Finding your place in the world can be tough, especially when you have a chronic illness. Realising that the advice and support she received from friends and family was crucial to her wellbeing, Erin Berman of Marin, California wanted to create an online space to reflect a different type of community. Now Erin has created the place she envisioned: Superbloom, where people with chronic illnesses can find connection, friendship, advice, support and shared understanding. Below, we chat with Erin about her own chronic illness, her hopes for Superbloom, and her desire to do away with what she calls “positive washing.”
Chee: Why do you think having a community space is so critical for women with chronic illness?
Erin: A few years ago, I had a host of mysterious symptoms like extreme fatigue, brain fog, rashes, digestive pain and bloating, Raynaud’s, chronic anemia, blood, vitamin and mineral deficiencies. I saw over a dozen doctors who had no idea what was wrong. I know the ME community can relate.
Chee: Yes, we’re nodding in agreement.
Erin: My truth is—and I firmly believe this—I would still be sick, or stuck on a waitlist to get into the Mayo Clinic if I hadn’t had the help of my friends, family, and community making recommendations and offering support along the way. That’s really why I created Superbloom—to offer support and community to those suffering from chronic conditions.
Chee: Do you think the need for support is tied to mental wellness?
Erin: Absolutely. Chronic conditions often impact emotional wellbeing and mental health, and there needs to be space for that to be shared. I still experience shame around my body and regret about years and experiences that were lost to illness. Having to cancel on friends over and over to the point where I stopped getting invited led to loneliness; being single and not being able to go on dates, not being able to tell my coworkers what I was going through—there’s a lot of shame around not feeling like you can speak up or be taken seriously with what you are experiencing.

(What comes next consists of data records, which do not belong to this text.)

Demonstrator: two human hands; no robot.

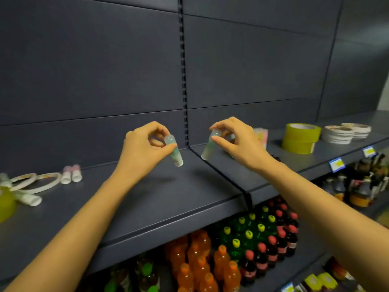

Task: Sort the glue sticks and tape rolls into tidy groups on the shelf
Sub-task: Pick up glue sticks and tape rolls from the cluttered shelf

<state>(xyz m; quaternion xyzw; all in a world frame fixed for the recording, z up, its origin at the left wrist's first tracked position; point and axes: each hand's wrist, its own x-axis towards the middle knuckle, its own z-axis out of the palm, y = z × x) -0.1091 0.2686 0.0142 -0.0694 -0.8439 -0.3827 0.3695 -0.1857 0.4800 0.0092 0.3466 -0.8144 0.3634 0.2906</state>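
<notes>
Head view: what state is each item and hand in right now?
Left hand: pinches left green glue stick, lifted, tilted.
Right hand: pinches right green glue stick, tilted.
Pink-capped glue sticks: side by side on shelf, untouched.
Yellow-green tape rolls: stacked two high.
White tape rolls: flat stacks, far right.

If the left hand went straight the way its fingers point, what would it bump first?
Probably the other glue stick, pinched by the right hand. The left hand points rightward, its own glue stick leading, with only open air between them. Depth is hard to judge, so it might slip past.
</notes>
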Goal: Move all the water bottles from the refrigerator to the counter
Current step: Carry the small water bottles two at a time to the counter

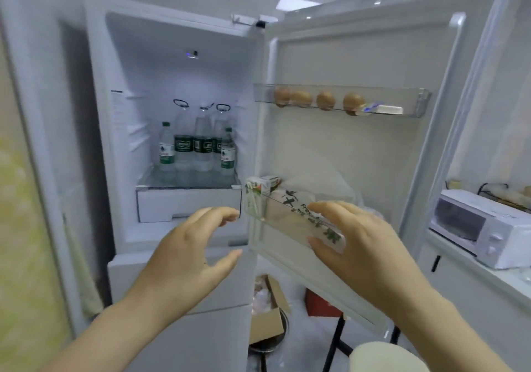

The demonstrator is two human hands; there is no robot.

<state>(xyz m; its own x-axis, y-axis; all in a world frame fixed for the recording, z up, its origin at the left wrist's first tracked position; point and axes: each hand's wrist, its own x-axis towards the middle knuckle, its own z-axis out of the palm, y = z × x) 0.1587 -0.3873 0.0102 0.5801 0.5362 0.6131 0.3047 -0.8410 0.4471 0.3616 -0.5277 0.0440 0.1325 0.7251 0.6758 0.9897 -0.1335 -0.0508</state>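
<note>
The refrigerator (184, 55) stands open in front of me. On its glass shelf (188, 183) stand several clear water bottles with green labels: a small one at the left (166, 149), a small one at the right (228, 153), and taller ones behind them (202, 141). My left hand (189, 254) hovers below the shelf, fingers spread and loosely curved, holding nothing. My right hand (365, 245) hovers in front of the lower door bin, fingers also spread, nothing in it. The counter (477, 271) runs along the right.
The open door (359, 147) swings out to the right; its upper rack (342, 100) carries several eggs, its lower bin (287, 213) cartons and a bag. A white toaster oven (482, 225) sits on the counter. A cardboard box (267, 314) and a round stool (385, 357) lie below.
</note>
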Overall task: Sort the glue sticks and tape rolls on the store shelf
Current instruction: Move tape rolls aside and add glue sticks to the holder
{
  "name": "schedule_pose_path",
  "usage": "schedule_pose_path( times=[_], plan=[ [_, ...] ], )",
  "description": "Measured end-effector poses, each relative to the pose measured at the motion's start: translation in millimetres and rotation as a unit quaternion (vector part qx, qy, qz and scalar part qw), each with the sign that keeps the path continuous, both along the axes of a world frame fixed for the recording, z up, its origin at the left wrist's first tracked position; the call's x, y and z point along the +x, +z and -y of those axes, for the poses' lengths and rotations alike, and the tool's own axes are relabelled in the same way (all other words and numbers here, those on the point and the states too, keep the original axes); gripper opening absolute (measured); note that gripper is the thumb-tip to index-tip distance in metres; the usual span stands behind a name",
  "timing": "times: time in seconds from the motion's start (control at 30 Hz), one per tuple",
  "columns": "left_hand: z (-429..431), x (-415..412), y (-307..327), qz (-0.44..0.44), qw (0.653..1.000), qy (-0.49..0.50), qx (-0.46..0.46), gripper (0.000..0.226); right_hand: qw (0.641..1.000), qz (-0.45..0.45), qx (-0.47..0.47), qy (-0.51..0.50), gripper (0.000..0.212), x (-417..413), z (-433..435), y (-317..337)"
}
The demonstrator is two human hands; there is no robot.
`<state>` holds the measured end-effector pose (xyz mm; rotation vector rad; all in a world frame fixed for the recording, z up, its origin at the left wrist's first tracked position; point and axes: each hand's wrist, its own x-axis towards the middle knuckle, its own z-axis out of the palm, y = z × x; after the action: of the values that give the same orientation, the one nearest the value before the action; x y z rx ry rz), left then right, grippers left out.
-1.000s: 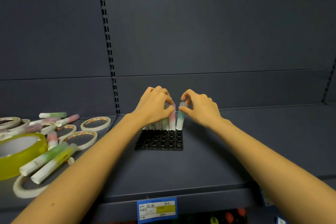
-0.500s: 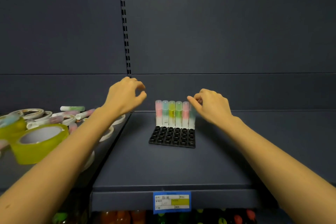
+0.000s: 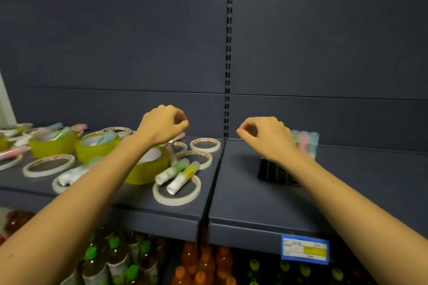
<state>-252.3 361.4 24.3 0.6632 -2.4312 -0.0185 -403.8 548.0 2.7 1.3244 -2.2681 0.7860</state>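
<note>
We see a row of glue sticks [image 3: 303, 143] upright at the back of a black tray [image 3: 274, 172] on the right-hand part of the shelf [image 3: 243, 201], just behind our right hand [image 3: 266, 140]. Its fingers are curled, thumb tip to forefinger, nothing held. Our left hand [image 3: 162, 127] hangs over the left part, curled likewise, also holding nothing. Two loose sticks [image 3: 183, 177] lie below it, nearer us, across a white tape ring [image 3: 177, 202]. Yellow tape rolls [image 3: 97, 148] & more rings crowd that side. Plain board runs from tray to front edge, w/ a price tag [image 3: 304, 251] beneath.
</note>
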Motion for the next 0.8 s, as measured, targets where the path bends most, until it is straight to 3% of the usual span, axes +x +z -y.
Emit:
schedule_pose_path(
  times=[0.23,0.4,0.63,0.8],
  plan=[
    [39.1,38.2,-7.5,0.034,0.999,-0.02,0.001,0.027,0.996,0.055,0.069,-0.009,0.02,48.1,55.6,-9.5],
    [64.4,54.1,-13.2,0.033,0.998,-0.052,0.008,0.024,0.988,0.09,0.106,-0.069,0.021,59.9,82.9,-18.8],
    [85.4,65.6,-23.4,0.033,0.995,-0.09,0.023,0.023,0.942,0.188,0.206,-0.187,0.04,52.0,109.0,-30.7],
    [85.3,66.7,-25.8,0.019,0.99,-0.132,0.038,0.029,0.922,0.178,0.261,-0.223,0.048,51.8,122.3,-36.3]
  ],
)
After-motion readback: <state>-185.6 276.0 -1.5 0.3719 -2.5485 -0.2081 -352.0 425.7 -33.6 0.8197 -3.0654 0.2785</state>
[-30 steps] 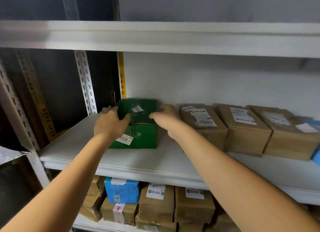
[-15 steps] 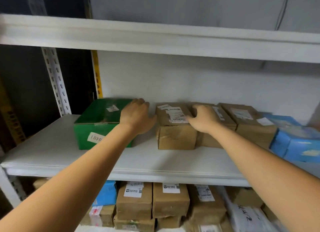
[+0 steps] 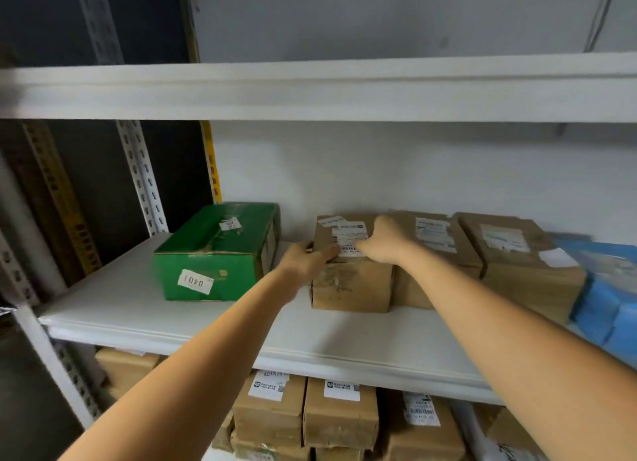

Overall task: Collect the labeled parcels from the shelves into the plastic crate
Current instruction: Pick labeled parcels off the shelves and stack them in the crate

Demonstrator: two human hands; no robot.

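Observation:
A brown cardboard parcel (image 3: pixel 351 283) with a white shipping label stands on the white middle shelf (image 3: pixel 213 326). My left hand (image 3: pixel 305 260) grips its left top edge. My right hand (image 3: pixel 387 240) rests on its top right, fingers curled over the label. A green box (image 3: pixel 215 253) marked 0401 stands to the left, apart from both hands. Two more brown labeled parcels (image 3: pixel 436 243) (image 3: pixel 517 257) stand to the right in a row. No plastic crate is in view.
A blue package (image 3: pixel 610 305) lies at the shelf's right end. An upper shelf (image 3: pixel 310 88) overhangs close above. On the shelf below sit several brown labeled boxes (image 3: pixel 339 415). Perforated metal uprights (image 3: pixel 141 177) stand at the left.
My hands left the green box and moved right to the first brown parcel. Both hands now close on its top, and the view has shifted right.

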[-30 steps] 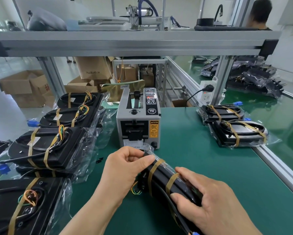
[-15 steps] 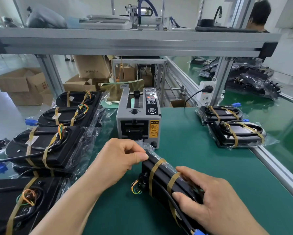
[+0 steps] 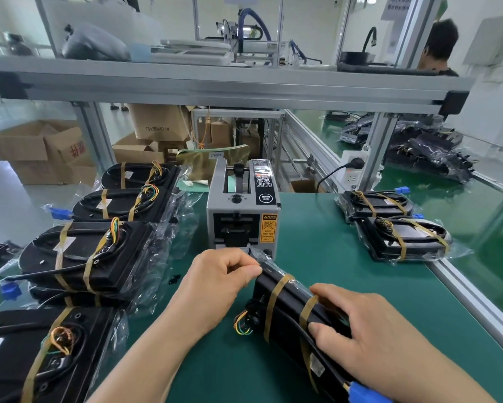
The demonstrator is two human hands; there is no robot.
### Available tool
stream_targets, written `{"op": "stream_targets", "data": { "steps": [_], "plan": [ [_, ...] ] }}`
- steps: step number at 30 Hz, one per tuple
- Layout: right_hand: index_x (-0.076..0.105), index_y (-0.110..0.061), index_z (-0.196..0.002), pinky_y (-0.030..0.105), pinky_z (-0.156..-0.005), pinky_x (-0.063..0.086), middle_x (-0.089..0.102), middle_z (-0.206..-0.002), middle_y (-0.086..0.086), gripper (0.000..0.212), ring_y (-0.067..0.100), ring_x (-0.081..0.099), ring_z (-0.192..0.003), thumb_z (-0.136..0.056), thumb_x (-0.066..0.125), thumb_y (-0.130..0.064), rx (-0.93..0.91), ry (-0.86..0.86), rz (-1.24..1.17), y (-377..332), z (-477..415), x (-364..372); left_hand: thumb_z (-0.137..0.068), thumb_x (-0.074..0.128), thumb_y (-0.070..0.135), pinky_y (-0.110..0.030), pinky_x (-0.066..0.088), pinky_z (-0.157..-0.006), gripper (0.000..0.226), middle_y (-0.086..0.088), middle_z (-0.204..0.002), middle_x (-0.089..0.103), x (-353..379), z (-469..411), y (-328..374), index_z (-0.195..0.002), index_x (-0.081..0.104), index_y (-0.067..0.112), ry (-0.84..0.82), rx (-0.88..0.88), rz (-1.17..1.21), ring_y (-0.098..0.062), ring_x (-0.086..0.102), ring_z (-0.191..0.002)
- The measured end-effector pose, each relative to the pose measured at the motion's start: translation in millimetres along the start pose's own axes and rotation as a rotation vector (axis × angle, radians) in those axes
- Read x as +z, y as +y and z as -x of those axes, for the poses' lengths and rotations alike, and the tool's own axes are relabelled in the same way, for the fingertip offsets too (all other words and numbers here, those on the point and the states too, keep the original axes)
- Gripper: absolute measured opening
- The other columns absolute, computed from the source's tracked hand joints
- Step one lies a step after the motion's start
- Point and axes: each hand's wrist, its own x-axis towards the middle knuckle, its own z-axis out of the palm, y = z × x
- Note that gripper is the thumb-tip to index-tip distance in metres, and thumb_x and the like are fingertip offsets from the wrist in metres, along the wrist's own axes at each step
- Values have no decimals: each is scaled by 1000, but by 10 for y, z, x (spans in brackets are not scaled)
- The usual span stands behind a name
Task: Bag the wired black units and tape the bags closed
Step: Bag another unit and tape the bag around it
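A wired black unit (image 3: 285, 309) in a clear bag stands on its edge on the green bench, bound with tan straps, coloured wires poking out at its left end. My left hand (image 3: 218, 283) pinches the bag's folded end at the unit's far top corner, just in front of the grey tape dispenser (image 3: 243, 207). My right hand (image 3: 372, 341) grips the unit's near part from above, beside its blue connector (image 3: 363, 394).
Several bagged units (image 3: 84, 257) lie in a row along the left, with another (image 3: 40, 353) at the near left corner. Two bagged units (image 3: 401, 234) sit at the right by the bench's aluminium edge (image 3: 471, 298). A person stands at the far right behind the overhead shelf (image 3: 215, 85).
Both hands and the unit have stayed nearly in place. My left hand's fingers have closed tighter on the bag end at the top corner.
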Motion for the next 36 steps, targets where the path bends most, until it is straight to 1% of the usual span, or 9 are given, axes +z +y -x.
{"op": "stream_targets", "data": {
  "steps": [3,5,11,15,18,22,26,31,36],
  "plan": [
    [55,-28,-104,36,-76,55,68,-88,-6,71,9,63,-78,-67,30,-84,42,-18,65,-76,-144,-67,-89,68,36,-17,36,-47,12,10,-55,51,56,52,25,-77,72,35,37,-7,20,-7,39,-47],
    [58,-23,-98,32,-70,51,66,-87,-7,86,9,61,-79,-59,33,-95,75,-50,142,-174,-312,-84,-88,67,37,-15,37,-48,13,12,-52,52,77,73,43,-77,72,34,62,-17,10,-3,38,-45],
    [49,-22,-72,28,-51,35,56,-73,-7,59,8,50,-62,-64,70,-76,56,-211,227,-368,-705,46,-89,68,30,-32,42,-59,20,7,-57,58,131,60,54,-69,71,28,79,-120,135,-12,43,-51],
    [53,-22,-74,27,-54,40,59,-72,-7,52,9,54,-62,-62,76,-68,71,-212,86,-309,-674,16,-90,67,24,-23,39,-52,20,8,-55,56,110,139,52,-71,74,28,82,-153,248,-10,41,-47],
    [61,-22,-82,32,-66,54,68,-76,-5,57,12,65,-70,-50,76,-66,86,-148,-67,-257,-545,-156,-87,68,23,-14,38,-47,17,9,-54,56,-33,161,32,-73,76,27,217,-156,343,-7,41,-46],
    [62,-27,-91,31,-73,58,72,-85,-12,54,5,69,-76,-48,80,-53,80,-23,-200,-161,-331,-404,-88,69,19,-22,38,-56,12,9,-56,57,-154,75,-35,-79,78,18,362,-288,518,-5,43,-45],
    [54,-52,-94,7,-65,48,71,-89,-25,49,-5,67,-78,-59,85,-37,51,95,-416,-132,-143,-319,-89,69,16,-20,35,-46,9,8,-54,58,-83,-150,-7,-81,73,13,352,-461,691,-4,43,-42],
    [55,-36,-97,0,-60,40,68,-79,-31,52,-11,63,-72,-60,89,-19,90,332,-504,-61,-15,65,-91,67,17,-15,33,-35,14,7,-54,55,41,-470,97,-78,64,15,277,-679,867,-5,42,-45],
    [52,-40,-96,-4,-61,38,64,-77,-41,60,-17,61,-70,-56,91,-20,85,374,-508,-23,61,133,-96,61,22,-15,31,-38,22,7,-57,51,126,-668,159,-75,60,15,249,-803,905,-4,42,-48]
  ]
}}
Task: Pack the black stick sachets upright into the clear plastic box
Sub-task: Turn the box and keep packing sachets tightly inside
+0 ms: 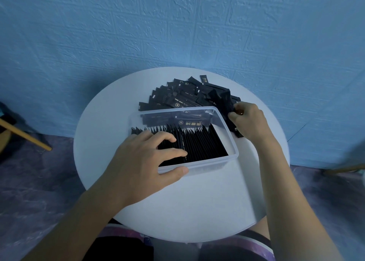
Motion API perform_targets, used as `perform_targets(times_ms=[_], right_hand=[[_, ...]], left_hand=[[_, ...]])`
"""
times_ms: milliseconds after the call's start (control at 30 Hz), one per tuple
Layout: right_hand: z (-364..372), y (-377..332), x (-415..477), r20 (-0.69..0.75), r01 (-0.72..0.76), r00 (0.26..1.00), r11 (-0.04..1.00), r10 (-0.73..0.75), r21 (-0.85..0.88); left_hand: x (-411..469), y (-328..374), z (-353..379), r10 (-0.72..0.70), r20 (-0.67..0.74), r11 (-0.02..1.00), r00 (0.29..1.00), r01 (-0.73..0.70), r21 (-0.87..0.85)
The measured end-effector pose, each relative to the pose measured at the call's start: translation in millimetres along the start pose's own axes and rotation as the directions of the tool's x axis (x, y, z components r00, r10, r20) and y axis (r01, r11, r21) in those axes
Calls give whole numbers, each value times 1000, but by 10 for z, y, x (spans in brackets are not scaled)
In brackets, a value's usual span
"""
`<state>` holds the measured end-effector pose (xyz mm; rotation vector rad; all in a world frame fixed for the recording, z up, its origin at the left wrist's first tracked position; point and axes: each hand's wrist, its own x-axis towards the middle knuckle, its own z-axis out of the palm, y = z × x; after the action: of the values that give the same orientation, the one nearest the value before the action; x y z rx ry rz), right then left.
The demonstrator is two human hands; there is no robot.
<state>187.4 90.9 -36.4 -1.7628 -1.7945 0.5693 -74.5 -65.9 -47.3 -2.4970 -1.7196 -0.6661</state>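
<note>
— How far are we getting?
— About halfway — the box [213,162] is holding 1 upright row of sachets [201,144]; our left hand [146,162] is lying spread, pressing them.
— The rest?
— Lying in the pile [177,97] behind; our right hand [248,120] is gripping a bunch [225,102].

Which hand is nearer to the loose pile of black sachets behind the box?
Right. The right hand grips a bundle at the right edge of the loose pile; the left hand rests on the packed sachets inside the clear box.
</note>
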Motion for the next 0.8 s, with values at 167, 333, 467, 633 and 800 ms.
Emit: perform_targets(times_ms=[167,333,467,633,800], right_hand=[[-82,-64,-6,-43,63,997,994,-60,86],[-230,-243,-87,-96,167,984,969,-151,184],[-338,-472,-265,-62,213,977,934,-203,286],[-236,-658,-520,181,159,959,945,-216,286],[-22,-737,-723,382,40,923,999,-46,25]], left_hand=[[0,7,-8,1,2,1000,1000,-1,0],[0,2,-8,-7,9,1000,1000,7,9],[-7,0,-10,-5,9,1000,1000,5,3],[-5,-8,14,-4,-10,1000,1000,4,7],[-8,-7,8,-6,-4,1000,1000,6,-6]])
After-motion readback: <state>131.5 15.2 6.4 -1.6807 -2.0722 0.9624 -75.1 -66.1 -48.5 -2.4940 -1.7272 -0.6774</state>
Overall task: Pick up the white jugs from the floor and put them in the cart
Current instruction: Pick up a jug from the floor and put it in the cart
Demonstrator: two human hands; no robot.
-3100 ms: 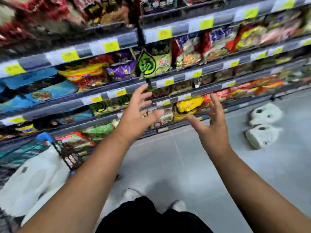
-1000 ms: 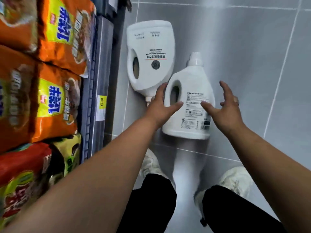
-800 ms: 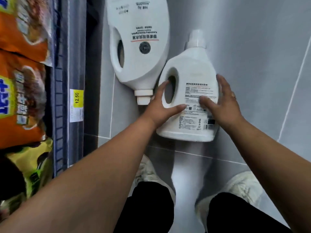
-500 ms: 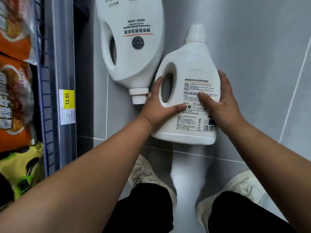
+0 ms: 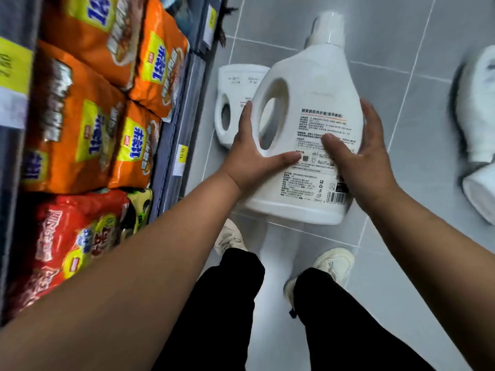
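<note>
Here the white laundry detergent jug point(image 5: 308, 145) is clasped above the floor point(image 5: 442, 36). The left hand point(image 5: 251, 156) grips its handle side and the right hand point(image 5: 367, 156) the other. It is capped and opaque, so its contents are hidden. Its long axis points away from the person, cap farthest. A second jug point(image 5: 230, 103) lies on the floor behind it.

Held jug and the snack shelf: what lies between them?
In the head view, a second white jug lies on the grey floor between the shelf and the held jug, which partly covers it.
</note>
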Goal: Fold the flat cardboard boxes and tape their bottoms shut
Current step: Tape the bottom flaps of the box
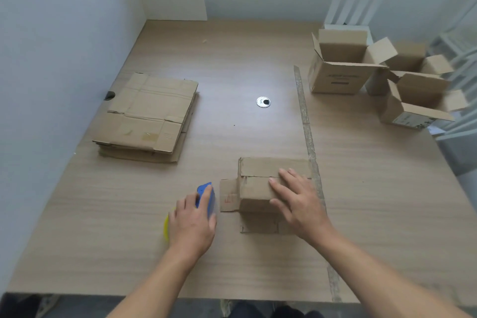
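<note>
Head view: pinning flaps of small brown cardboard box point(255, 190) shut under flat, straight-fingered right hand point(296, 204), gripping blue-and-yellow plastic tape dispenser point(206, 190) in left hand point(192, 222) alongside, seemingly for taping

The bench point(232, 59) is pale wood grain. The tape dispenser point(202, 188) is blue with a yellow edge. The box point(255, 191) is plain brown cardboard, red marks on 1 flap. The flat stack point(147, 113) is brown too.

Illegible dark print on far box point(340, 79), illegible red marks on near flap point(228, 199)
</note>
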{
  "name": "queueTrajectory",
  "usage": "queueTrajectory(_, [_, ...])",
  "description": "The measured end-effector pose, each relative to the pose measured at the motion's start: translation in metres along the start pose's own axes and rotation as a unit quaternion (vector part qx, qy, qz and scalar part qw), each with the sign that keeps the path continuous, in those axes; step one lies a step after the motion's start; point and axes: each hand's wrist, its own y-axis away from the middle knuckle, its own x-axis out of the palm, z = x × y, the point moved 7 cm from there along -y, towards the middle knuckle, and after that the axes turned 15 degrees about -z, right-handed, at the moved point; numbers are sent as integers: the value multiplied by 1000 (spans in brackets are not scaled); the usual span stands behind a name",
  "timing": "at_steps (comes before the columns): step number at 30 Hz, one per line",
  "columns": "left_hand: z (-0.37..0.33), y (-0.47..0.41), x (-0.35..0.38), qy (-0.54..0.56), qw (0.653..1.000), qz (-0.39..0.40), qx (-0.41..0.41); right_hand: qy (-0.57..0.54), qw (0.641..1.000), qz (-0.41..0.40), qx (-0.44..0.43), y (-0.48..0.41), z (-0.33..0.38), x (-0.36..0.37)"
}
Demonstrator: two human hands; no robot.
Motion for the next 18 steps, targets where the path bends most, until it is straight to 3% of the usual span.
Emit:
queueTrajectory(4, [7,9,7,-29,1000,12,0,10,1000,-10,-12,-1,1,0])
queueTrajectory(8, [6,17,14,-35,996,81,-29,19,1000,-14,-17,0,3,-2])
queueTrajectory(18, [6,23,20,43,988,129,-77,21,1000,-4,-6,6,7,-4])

Chee: There’s also this thinking that if you don’t have anything positive to say, you should remain silent.
Erin: That’s part of the shame. I have learned from my struggles and believe I’m a more compassionate person with a deeper understanding of my body because of chronic illness. But that said, chronic illness sucks.
Chee: It’s funny how both things can be true, but we feel pressured to focus on one emotion over another.
Erin: We want to hold space for both truths at Superbloom—there can be unexpected blessings that come out of our deepest challenges, but they can still be very hard experiences to live through that no one would choose. I want the community to lift each other up, but not in a “positive-washing” kind of way. We aren’t all rainbows and healing. And there’s a real detriment in society perpetuating that we should be positive all the time.
Chee: How does that inclusive stance on mental wellness affect your point of view on care and treatment?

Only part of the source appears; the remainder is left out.